"C'est n'importe quoi."
Translation:That is nonsense!
Hmm. I thought this meant "It doesn't matter (to me)". Similar to 'N'importe qui" - it doesn't matter who. Am I way off base here? .. J
Technically, you'd be right. But the phrase « n'importe quoi » has a pretty negative connotation, and it's only ever used to refer to things that are less than desirable. "Nonsense" or "who knows what" are better translations.
For example, take the sentence, « Il fait n'importe quoi. » One might assume it means something like "He does anything," but in reality, the translation is closer to "He's doing who knows what." (such as getting himself into trouble)
I have never heard the expression in that way, however it is very frequently used for saying "that doesn't make sense".
My french-speaking friend also told it means "That is nonsense" - smth has no meaning, no sense. And "it doesn't matter" he translated "ce n'est pas important"
Agree with dr24jane, I thought this meant it is not important or does not matter as in "What do you want for breakfast?" "n'importe quoi". Can anyone explain?

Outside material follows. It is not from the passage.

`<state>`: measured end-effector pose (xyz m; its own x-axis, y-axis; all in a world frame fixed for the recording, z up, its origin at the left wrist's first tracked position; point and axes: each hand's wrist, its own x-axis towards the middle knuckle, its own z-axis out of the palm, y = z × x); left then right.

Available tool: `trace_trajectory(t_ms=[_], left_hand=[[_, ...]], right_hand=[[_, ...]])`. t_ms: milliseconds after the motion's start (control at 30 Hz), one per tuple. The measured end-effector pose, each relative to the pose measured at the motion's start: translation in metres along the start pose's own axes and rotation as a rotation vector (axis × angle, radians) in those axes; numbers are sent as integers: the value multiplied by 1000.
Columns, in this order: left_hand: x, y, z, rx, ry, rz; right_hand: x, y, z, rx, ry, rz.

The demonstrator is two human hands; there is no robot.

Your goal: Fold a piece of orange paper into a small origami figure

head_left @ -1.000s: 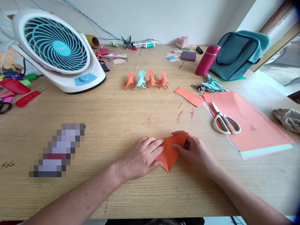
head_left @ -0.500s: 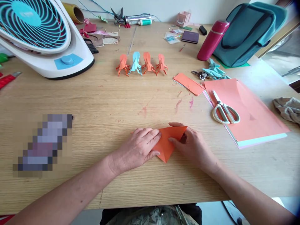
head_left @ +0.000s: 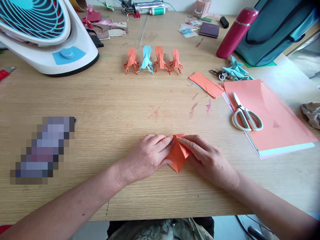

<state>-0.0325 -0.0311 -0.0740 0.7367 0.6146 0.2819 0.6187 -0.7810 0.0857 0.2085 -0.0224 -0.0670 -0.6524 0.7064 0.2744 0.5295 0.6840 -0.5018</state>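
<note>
A partly folded sheet of orange origami paper (head_left: 177, 163) lies on the table in front of me, its lower corner pointing at me. My left hand (head_left: 147, 156) rests over its left side, fingers together, holding it down against the wood. On the right, my right hand (head_left: 208, 160) grips the paper's right flap, folded inward, with fingertips pressing near the upper middle. Its thumb is mostly hidden beneath the fingers. Both hands cover much of the paper's sides.
Several folded paper figures, one a blue paper figure (head_left: 146, 59), stand in a row. Scissors (head_left: 246, 115) lie on large coloured sheets (head_left: 282, 116), near orange strips (head_left: 205, 84). A fan (head_left: 72, 56), pink bottle (head_left: 236, 33), teal bag (head_left: 272, 36) and pixelated object (head_left: 45, 150) surround them.
My right hand has folded the paper's right flap inward, and its fingers now lie on top. My left hand stays on the paper. The view has tilted slightly down.
</note>
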Motion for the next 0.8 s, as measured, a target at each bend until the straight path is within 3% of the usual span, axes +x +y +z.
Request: trace_trajectory(t_ms=[167,300,800], left_hand=[[0,0,0,37,11,16],[0,1,0,36,9,19],[1,-1,0,20,35,9]], right_hand=[[-5,9,-3,-167,-20,-201],[-8,16,-4,-211,-62,-264],[-9,24,-15,-150,-162,-306]])
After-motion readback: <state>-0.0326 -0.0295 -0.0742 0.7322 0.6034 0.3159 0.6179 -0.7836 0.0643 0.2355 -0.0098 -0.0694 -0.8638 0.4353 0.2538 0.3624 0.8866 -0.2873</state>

It's an other use of it, which means more something like "nonsense", and has for sure a negative connotation. In general, "n'importe quoi" has this negative connotation, that's why we don't use it that much with the meaning you're proposing. It is the same construction as "n'importe qui" or "n'importe quand", but it bot really the sale semantic. In your example, to express that we don't care about what will be serve for breakfast, we would more probably use "je m'en fiche" than "n'importe quoi". Some other examples:
"c'est n'importe quoi" : it's nonsense
"tu fais n'importe quoi" : (I'm not sure how to translate it in an idiomatic ways so i'll explain) no one understands why you're doing it, it doesn't make any sense, it's probably very stupid, dangerous or useless.
"Je mangerais n'importe quoi" : I would eat anything (we would probably understand that you are so hungry that you would literally eat anything we'll give you, even not very edible stuffs...)
It's in the lesson on idioms, so by now I understand that Duo wants an equivalent English (usually American) idiom and not a word-for-word translation. I looked here: https://www.thoughtco.com/nimporte-quoi-1371318 "That's nonsense" seems a good fit here, or "whatever" but neither are truly idioms in English. Freer and more amusing idiomatic options might be found here: http://mentalfloss.com/article/64162/12-old-timey-ways-saying-nonsense
I think we're learning French idioms that don't necessarily translate to English idioms. But great link from Thoughtco! I was going to share it myself, so now I don't have to!
I've never heard this before...is it kinda like saying "That's stupid"? Or no...
I thought it meant that's none of your business, or that is of no matter to you.
Not sure if anyone has said this already, however, when living in France, my family used it to mean something along the lines of "whatever," which I feel has a different meaning than "it doesn't matter." Would love to know how others feel on this!